Mlliyet Milliyet Blog Milliyet Blog
 
Facebook Connect
Blog Kategorileri
 

03 Haziran '13

 
Kategori
Siyaset
 

Tayyip Erdoğan, "halkının" farklı yüzünü gördü!

Tayyip Erdoğan, "halkının" farklı yüzünü gördü!
 

Gezi Parkı bahanesiyle ortaya çıkan olaylar Tayyip Erdoğan'ın oldukça üzmüşe benziyor.

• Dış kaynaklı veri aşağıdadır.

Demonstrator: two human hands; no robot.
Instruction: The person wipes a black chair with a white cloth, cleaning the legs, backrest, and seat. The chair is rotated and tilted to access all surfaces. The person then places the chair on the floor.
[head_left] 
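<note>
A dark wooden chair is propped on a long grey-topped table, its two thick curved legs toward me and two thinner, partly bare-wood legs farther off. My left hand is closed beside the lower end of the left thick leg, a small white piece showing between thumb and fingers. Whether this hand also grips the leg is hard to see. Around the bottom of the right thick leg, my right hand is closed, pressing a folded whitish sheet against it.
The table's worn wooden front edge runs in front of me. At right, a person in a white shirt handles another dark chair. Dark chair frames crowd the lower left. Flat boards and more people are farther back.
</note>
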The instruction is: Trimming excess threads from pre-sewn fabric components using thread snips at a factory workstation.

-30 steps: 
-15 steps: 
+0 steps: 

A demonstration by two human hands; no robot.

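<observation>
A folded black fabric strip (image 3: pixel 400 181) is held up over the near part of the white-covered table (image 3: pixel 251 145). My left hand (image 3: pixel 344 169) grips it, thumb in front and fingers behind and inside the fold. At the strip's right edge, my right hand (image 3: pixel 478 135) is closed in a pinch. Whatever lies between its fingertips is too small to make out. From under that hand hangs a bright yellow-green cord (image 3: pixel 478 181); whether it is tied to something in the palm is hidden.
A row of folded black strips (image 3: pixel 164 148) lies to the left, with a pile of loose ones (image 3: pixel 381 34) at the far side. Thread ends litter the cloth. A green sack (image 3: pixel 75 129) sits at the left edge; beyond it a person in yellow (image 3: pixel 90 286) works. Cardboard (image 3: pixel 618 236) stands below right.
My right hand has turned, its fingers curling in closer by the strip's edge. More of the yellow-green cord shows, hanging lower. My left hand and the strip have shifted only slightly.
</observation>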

Sürekli halka dayandığını, gücünü halkından aldığını söyleyen bir Başbakan'ın böyle bir "halk hareketi"ne karşı fazladan hassasiyet göstermesi doğal sayılmalı...

İstanbul belediye başkanlığından başlayan ve on yıldır sürekli halk nezdinde itibarını artıran Tayyip Erdoğan belki de ilk kez, "halk" denen nesnenin farklı bir yüzünü gördü...Bir zamanlar Merhum Menderes'in gördüğü yüzünü...

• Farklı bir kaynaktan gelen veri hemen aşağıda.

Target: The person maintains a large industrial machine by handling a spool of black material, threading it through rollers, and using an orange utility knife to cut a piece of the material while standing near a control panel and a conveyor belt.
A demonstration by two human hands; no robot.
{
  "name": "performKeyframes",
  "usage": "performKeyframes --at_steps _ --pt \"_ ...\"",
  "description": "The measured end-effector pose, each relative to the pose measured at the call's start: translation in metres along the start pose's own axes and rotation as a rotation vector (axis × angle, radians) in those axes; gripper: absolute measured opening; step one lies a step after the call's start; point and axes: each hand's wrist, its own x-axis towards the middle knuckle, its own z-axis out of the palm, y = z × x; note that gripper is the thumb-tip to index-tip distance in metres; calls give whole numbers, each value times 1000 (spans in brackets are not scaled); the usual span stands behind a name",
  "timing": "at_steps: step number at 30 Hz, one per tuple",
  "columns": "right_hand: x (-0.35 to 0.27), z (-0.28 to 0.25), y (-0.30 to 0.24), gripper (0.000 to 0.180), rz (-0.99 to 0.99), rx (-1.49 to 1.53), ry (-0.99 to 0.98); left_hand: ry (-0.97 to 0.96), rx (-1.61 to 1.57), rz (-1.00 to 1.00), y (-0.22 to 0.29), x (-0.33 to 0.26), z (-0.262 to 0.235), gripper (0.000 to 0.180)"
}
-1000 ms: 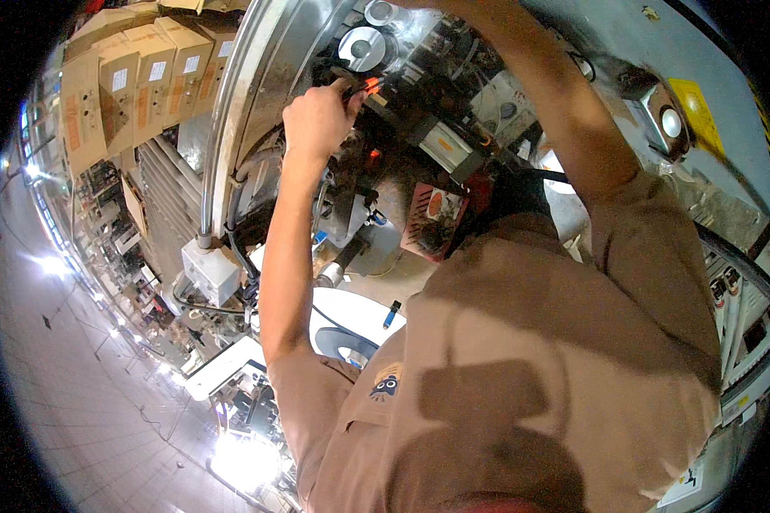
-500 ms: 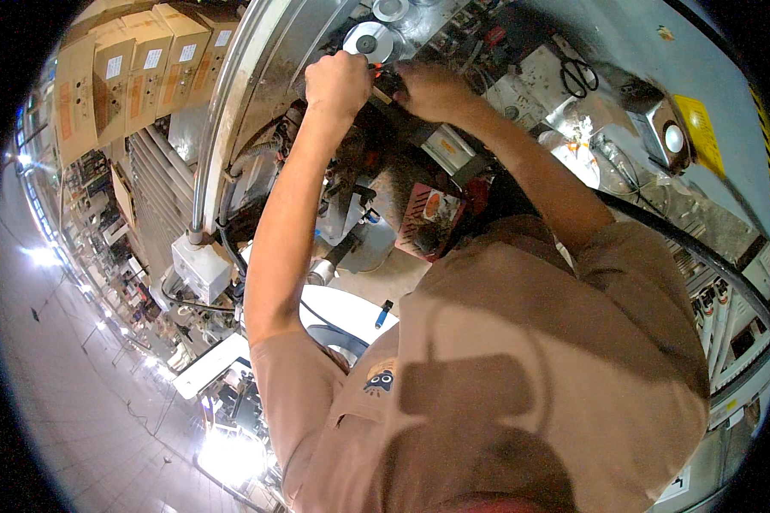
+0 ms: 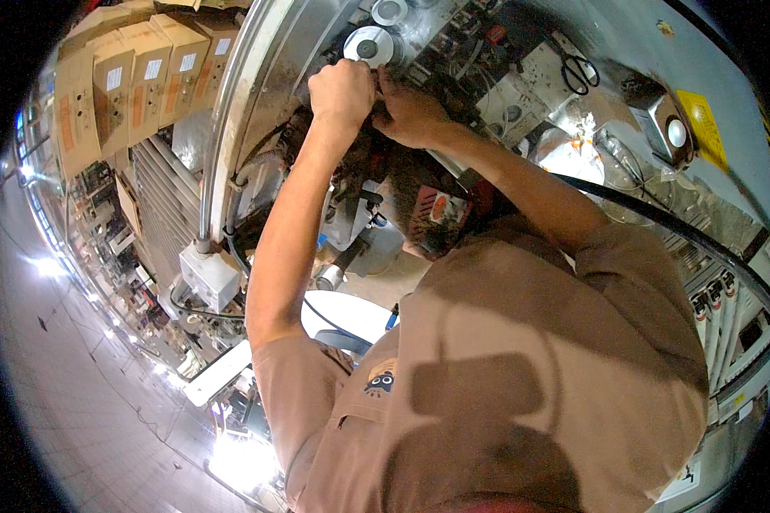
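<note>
A person in a brown short-sleeved shirt reaches both bare arms into the dark, grimy inside of a metal machine. The left hand is curled with its back to the camera, its fingers bent and hidden beneath; the right hand comes in from the other side with fingers bent toward it, so the two meet or nearly meet at the fingertips. What either one grips, if anything, cannot be told, because the knuckles cover the spot. Nearest to them, just beyond the left hand's knuckles, is a round silver metal disc with a dark hub; whether skin touches its edge is unclear. Farther in lies a smaller silver ring-shaped disc. To the right of the hands, a pair of black-handled scissors rests on a pale, stained surface, and a yellow rectangular label is fixed to the blue-grey wall farther right. Nearer the body than the right hand is a red panel with an orange mark. Brown cardboard boxes stand in a row on the left, beyond the machine's curved, light-coloured frame.
</note>
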Motion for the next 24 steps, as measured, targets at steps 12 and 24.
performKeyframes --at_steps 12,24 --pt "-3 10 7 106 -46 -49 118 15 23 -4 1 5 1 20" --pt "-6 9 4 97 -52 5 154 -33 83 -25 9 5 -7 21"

Tayyip Erdoğan, bir zamanlar hayal edilemeyecek(ya da sadece hayal edilebilen) hizmetlere imza attı.Özellikle İstanbul için akıl dışı işler yaptı ve yapmaya devam ediyor: Susuz şehire su, yolsuz şehire yol, köprüsüz boğaza köprüler yaptı...

İstanbul'un Tayyip öncesi hallerini bilirim...Tek kelimeyle İstanbulda yaşamanın işkence olduğu zamanları. Bir hafta sırf bir depo su alabilmek için beklemeleri...Balik istifi belediye otobüslerini...Bir dolmuş şoförünün kral sayıldığı zamanları...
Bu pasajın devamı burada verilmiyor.